The sovereignty fights are part of a new pattern of state activism. After accusing the federal Securities and Exchange Commission of failing to respond adequately, New York Attorney General Eliot Spitzer has taken the lead in fighting mutual-fund trading abuses. A dozen states sued the federal government last year after the Bush Administration eased environmental regulations on coal-burning power plants, and many of the same states are suing five of America’s largest energy utilities to force them to cap and then reduce carbon dioxide emissions. California officials are trying to force automakers to build cars that meet higher emissions standards than are required by the Feds. Maine Governor John Baldacci recently signed into law a plan to provide health insurance to all state residents within five years. Governors in the upper Midwest, led by Illinois’s Rod Blagojevich, have sought to lower healthcare costs by importing cheaper prescription drugs from Canada. “If you leave it to the President and Congress, history tells us, nothing will change,” argues Blagojevich, who served in Congress before his election as governor in 2002.

While conservatives such as Michael Greve, who directs the federalism project of the American Enterprise Institute, grumble that “states are trying to pre-empt Congress on national issues,” Bernie Horn, policy director for the Washington-based Center for Policy Alternatives (CPA), says, “States are now the vanguard of the progressive movement.

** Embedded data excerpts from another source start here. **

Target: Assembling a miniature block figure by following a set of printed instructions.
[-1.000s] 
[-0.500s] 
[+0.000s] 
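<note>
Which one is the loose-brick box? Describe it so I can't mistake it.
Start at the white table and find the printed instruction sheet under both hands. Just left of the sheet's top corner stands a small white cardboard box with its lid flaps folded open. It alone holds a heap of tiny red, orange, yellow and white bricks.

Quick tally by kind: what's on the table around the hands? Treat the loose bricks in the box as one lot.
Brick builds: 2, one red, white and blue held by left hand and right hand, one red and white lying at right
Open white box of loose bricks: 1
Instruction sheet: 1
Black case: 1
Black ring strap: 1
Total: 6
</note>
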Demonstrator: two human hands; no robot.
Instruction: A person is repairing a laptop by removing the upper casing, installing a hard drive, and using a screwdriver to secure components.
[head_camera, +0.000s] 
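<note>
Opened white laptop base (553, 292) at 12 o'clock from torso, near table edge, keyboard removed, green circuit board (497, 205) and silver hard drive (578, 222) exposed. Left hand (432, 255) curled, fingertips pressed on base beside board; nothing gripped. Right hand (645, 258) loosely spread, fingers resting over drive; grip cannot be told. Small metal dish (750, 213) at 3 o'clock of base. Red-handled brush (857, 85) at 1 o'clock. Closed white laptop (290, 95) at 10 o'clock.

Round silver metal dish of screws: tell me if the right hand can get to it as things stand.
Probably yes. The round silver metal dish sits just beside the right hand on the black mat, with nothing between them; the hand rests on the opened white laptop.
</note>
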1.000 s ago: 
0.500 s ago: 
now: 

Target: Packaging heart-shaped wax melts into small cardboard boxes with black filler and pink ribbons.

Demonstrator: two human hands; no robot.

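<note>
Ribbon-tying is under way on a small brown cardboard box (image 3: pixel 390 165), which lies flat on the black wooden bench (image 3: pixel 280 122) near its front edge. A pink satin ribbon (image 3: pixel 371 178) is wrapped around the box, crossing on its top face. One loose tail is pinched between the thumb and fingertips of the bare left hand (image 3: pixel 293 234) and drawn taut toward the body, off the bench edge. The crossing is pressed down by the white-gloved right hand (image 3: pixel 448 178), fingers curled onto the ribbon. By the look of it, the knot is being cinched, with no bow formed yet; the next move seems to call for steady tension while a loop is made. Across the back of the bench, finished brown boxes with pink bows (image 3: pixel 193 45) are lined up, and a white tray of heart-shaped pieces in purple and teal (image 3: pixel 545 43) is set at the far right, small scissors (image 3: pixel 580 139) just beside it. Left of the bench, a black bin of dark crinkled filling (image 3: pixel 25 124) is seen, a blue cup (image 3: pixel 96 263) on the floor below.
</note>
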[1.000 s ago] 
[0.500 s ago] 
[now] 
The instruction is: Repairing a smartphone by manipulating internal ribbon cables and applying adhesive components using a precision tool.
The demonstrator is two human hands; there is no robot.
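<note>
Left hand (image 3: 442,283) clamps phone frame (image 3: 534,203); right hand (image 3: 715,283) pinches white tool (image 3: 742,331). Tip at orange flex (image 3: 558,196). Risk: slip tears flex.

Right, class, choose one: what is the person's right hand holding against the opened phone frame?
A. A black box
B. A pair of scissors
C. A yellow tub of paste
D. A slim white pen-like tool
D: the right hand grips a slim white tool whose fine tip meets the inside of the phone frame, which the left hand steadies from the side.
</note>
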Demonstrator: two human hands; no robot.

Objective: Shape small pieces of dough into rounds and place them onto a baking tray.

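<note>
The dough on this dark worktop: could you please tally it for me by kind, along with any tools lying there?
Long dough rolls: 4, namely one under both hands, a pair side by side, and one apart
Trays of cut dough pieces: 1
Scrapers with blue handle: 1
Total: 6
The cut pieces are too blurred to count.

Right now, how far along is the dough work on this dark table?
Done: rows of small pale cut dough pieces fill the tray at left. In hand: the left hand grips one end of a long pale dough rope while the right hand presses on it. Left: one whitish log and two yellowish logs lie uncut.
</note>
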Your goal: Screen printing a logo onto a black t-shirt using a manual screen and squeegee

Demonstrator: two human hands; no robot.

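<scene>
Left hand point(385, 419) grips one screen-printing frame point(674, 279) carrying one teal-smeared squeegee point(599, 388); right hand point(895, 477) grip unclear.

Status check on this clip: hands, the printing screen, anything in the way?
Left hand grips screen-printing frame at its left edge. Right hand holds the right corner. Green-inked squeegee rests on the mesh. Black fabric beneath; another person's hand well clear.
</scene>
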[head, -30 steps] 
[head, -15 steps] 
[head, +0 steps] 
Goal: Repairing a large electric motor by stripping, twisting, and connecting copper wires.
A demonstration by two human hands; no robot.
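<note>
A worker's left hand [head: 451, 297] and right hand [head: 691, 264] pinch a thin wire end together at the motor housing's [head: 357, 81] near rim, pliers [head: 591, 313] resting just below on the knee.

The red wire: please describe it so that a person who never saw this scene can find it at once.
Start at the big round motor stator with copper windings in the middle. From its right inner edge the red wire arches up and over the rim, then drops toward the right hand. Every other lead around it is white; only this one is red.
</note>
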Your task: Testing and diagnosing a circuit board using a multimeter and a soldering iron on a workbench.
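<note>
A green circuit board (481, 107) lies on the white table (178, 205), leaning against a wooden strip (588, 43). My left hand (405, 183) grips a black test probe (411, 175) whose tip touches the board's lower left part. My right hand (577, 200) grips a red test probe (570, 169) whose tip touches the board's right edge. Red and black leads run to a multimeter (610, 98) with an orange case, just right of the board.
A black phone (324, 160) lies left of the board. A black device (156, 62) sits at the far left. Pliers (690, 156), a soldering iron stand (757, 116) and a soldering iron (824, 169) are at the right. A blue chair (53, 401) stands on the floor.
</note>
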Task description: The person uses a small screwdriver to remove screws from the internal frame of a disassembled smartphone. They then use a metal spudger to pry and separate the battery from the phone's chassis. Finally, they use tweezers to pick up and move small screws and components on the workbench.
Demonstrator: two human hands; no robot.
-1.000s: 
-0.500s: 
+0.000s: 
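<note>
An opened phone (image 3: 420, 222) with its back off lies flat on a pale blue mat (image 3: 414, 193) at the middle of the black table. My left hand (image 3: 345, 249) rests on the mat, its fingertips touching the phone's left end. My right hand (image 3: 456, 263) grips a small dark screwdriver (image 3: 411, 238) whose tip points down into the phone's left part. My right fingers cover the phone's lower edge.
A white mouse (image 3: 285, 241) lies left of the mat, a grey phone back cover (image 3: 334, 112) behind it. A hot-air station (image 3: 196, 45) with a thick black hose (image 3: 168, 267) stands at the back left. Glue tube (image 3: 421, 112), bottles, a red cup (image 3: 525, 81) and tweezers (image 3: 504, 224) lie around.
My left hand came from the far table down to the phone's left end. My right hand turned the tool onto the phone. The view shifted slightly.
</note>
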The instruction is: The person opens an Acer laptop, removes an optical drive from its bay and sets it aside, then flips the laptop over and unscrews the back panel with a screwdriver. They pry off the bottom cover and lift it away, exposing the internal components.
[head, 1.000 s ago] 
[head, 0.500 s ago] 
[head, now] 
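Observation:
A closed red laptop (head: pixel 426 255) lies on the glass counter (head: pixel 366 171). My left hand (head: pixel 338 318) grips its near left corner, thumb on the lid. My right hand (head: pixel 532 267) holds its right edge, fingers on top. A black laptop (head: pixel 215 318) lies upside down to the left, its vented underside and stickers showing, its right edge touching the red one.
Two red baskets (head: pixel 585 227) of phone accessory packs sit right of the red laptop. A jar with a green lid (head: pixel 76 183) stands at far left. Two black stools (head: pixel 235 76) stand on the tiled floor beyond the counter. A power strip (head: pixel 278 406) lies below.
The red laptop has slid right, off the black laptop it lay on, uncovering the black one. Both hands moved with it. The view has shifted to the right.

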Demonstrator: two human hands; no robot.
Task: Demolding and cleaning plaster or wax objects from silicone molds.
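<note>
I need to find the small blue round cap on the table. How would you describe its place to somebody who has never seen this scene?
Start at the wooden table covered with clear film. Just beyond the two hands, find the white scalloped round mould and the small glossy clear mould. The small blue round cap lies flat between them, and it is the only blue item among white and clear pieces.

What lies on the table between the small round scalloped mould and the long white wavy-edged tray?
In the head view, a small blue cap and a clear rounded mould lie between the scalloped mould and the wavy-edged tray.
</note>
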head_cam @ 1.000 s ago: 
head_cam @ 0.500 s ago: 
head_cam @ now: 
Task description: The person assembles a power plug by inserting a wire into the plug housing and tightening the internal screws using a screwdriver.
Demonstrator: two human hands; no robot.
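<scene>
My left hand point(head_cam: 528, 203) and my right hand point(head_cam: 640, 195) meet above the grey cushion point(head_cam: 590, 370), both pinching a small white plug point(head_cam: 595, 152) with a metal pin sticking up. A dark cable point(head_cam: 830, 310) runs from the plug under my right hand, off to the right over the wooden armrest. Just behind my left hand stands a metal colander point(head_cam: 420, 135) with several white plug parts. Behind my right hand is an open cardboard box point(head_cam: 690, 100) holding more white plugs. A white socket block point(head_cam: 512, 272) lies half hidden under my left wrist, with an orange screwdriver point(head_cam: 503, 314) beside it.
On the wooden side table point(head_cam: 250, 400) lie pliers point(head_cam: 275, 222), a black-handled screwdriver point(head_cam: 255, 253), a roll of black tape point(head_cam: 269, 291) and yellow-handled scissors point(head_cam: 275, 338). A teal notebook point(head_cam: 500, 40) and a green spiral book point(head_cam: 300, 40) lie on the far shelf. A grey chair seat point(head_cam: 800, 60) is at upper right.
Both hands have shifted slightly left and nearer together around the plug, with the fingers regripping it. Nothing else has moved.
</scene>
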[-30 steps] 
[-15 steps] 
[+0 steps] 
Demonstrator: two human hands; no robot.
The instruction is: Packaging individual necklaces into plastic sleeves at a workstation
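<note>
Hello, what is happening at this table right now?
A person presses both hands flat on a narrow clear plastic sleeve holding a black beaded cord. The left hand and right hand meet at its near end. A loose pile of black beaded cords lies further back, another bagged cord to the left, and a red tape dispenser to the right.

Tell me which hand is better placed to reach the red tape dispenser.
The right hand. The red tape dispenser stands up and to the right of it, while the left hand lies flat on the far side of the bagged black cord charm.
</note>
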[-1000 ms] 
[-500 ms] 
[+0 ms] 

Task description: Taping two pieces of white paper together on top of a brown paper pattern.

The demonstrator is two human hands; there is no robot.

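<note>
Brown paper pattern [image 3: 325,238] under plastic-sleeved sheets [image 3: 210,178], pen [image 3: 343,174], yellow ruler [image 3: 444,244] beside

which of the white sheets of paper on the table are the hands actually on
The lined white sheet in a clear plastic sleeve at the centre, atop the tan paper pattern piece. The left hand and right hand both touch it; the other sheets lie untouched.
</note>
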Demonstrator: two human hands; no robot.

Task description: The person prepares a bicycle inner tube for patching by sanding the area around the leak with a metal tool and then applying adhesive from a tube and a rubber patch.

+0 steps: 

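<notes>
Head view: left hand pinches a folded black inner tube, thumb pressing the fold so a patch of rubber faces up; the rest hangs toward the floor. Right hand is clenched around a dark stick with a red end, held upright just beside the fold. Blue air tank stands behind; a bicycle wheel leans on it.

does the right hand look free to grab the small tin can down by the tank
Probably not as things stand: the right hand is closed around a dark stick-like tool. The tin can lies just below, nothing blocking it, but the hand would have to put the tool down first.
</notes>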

In Congress, progressives can only stand in the way of the conservative avalanche. But in states, we’re getting things done.”

These state interventions have the White House fuming. Bush aides are particularly worried about state action on trade issues. In an effort to reassert federal authority, the Administration’s pointman on trade issues, Trade Representative Robert Zoellick, last year asked governors to make a “voluntary” commitment binding their states to comply with the government purchasing provisions of all new trade agreements, including the pending Central American Free Trade Agreement. A majority of governors signed on. But then a loose coalition of groups, including the AFL-CIO, the National Caucus of Environmental Legislators, the Citizens Trade Campaign and Public Citizen’s Global Trade Watch, began lobbying governors to withdraw the support of their states for a deal that, in the words of Global Trade Watch director Lori Wallach, would cause governors and legislators to “lose all of their authority to set the terms on what they buy and who they do business with.” Iowa’s Vilsack was one of the first to exit, after dispatching a letter to Zoellick in which he argued, “Iowa must have maximum flexibility to use our state tax dollars to create good jobs and meet other important social needs in our state.” Democratic and GOP governors in Pennsylvania, Missouri, Maine, Oregon, Minnesota and Kansas joined Iowa. Only four Democratic governors have kept their states signed on to CAFTA, along with seventeen Republican governors. And legislators–many of them sponsors of anti-offshoring legislation–are still pushing those governors to drop off, according to Sara Johnson, the state and local outreach coordinator for Global Trade Watch.

Zoellick’s office is fighting to keep the remaining states signed on to CAFTA, arguing that now that President Bush has signed the agreement, any withdrawals would upset the global trade regimen. But Johnson says labor groups and legislators will keep the pressure on through the Congressional vote on CAFTA, probably in a lame-duck session after the November election. That could make trade an issue not just in federal election contests this fall but also in at least some states. “There’s a new constituency getting involved in these trade issues–governors, legislators, local officials,” says Johnson. “That’s changing the whole dynamic of the debate over trade and offshoring. It’s not just a federal fight anymore. Officials in the states are starting to realize they have to get involved because it’s their ability to protect jobs and the environment that is really at stake.”